◆ **What to work on**
Restate verbatim the span of lines below between the line with "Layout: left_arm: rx" and the line with "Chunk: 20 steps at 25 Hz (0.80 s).", including those two lines, and only that span.

◆ **Input records**

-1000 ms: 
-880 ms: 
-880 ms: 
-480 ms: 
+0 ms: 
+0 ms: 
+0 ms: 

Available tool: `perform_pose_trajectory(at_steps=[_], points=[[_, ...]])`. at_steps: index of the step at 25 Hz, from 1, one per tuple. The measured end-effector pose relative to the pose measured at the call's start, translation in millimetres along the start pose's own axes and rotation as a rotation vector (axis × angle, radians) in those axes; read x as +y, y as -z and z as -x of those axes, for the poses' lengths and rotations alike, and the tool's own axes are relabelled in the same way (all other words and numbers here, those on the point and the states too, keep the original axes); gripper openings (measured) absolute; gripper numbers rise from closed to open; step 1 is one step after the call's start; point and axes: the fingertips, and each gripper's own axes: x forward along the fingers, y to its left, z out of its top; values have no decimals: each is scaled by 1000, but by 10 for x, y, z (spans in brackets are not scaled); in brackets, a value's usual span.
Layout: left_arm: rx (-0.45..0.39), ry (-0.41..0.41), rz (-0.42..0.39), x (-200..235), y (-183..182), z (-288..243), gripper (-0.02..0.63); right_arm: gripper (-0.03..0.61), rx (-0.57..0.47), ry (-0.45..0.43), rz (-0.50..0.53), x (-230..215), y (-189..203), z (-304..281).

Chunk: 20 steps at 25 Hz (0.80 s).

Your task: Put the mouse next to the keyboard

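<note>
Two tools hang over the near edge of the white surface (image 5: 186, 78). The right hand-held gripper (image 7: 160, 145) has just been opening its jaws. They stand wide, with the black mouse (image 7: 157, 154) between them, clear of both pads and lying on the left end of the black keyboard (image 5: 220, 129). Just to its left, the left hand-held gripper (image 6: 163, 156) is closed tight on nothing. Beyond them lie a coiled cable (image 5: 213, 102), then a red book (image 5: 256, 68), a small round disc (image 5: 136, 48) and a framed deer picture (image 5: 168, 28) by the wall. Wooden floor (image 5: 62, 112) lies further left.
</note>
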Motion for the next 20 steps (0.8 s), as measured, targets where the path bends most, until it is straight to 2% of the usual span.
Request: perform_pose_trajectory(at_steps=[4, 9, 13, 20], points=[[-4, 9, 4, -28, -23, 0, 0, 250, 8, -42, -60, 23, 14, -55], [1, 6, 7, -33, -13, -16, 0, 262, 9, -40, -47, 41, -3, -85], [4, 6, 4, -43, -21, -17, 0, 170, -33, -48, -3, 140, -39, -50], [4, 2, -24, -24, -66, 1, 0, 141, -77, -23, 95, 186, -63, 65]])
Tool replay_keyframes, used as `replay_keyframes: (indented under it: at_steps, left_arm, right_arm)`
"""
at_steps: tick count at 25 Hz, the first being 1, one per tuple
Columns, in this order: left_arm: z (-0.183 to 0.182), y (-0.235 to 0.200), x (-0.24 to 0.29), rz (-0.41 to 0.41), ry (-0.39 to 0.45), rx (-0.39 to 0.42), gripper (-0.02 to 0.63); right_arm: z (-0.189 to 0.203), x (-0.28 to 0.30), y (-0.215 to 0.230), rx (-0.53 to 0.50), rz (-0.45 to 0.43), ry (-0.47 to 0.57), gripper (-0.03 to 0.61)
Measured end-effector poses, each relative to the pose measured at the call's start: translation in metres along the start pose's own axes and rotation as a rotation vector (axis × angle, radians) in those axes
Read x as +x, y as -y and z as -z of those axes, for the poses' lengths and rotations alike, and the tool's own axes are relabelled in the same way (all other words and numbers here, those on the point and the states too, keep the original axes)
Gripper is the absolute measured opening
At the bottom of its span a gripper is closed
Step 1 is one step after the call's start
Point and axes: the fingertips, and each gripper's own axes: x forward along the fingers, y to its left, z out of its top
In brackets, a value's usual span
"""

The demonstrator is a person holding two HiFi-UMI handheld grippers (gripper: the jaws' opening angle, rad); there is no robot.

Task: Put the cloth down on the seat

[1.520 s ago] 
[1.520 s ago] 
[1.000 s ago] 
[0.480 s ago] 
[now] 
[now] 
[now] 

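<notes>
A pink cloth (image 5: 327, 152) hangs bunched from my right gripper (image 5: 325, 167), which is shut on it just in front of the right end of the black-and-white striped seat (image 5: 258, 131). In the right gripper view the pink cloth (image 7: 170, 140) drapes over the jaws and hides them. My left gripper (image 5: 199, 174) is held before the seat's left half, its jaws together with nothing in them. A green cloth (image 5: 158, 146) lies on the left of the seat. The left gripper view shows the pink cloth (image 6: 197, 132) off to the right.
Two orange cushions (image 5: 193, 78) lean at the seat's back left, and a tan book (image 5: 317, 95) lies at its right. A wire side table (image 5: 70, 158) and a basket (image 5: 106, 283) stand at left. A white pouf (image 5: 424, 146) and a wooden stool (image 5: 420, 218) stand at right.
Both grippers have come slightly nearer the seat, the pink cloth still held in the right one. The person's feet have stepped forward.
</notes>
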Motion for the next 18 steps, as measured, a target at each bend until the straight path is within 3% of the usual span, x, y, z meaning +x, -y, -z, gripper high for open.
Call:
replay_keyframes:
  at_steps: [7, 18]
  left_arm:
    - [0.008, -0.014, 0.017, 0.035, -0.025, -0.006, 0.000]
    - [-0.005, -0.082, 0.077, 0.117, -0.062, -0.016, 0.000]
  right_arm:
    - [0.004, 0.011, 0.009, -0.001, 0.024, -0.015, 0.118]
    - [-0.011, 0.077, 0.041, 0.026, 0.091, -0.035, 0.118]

◆ **Output of the exercise**
Layout: left_arm: rx (-0.45..0.39), ry (-0.41..0.41), rz (-0.42..0.39), x (-200..235), y (-183..182), z (-288..243), gripper (-0.02..0.63); right_arm: gripper (-0.03..0.61), rx (-0.57..0.47), ry (-0.45..0.43), rz (-0.50..0.53), x (-230..215), y (-189..203), z (-304..281).

Chunk: 20 steps at 25 Hz (0.80 s).

With this, the answer is finished.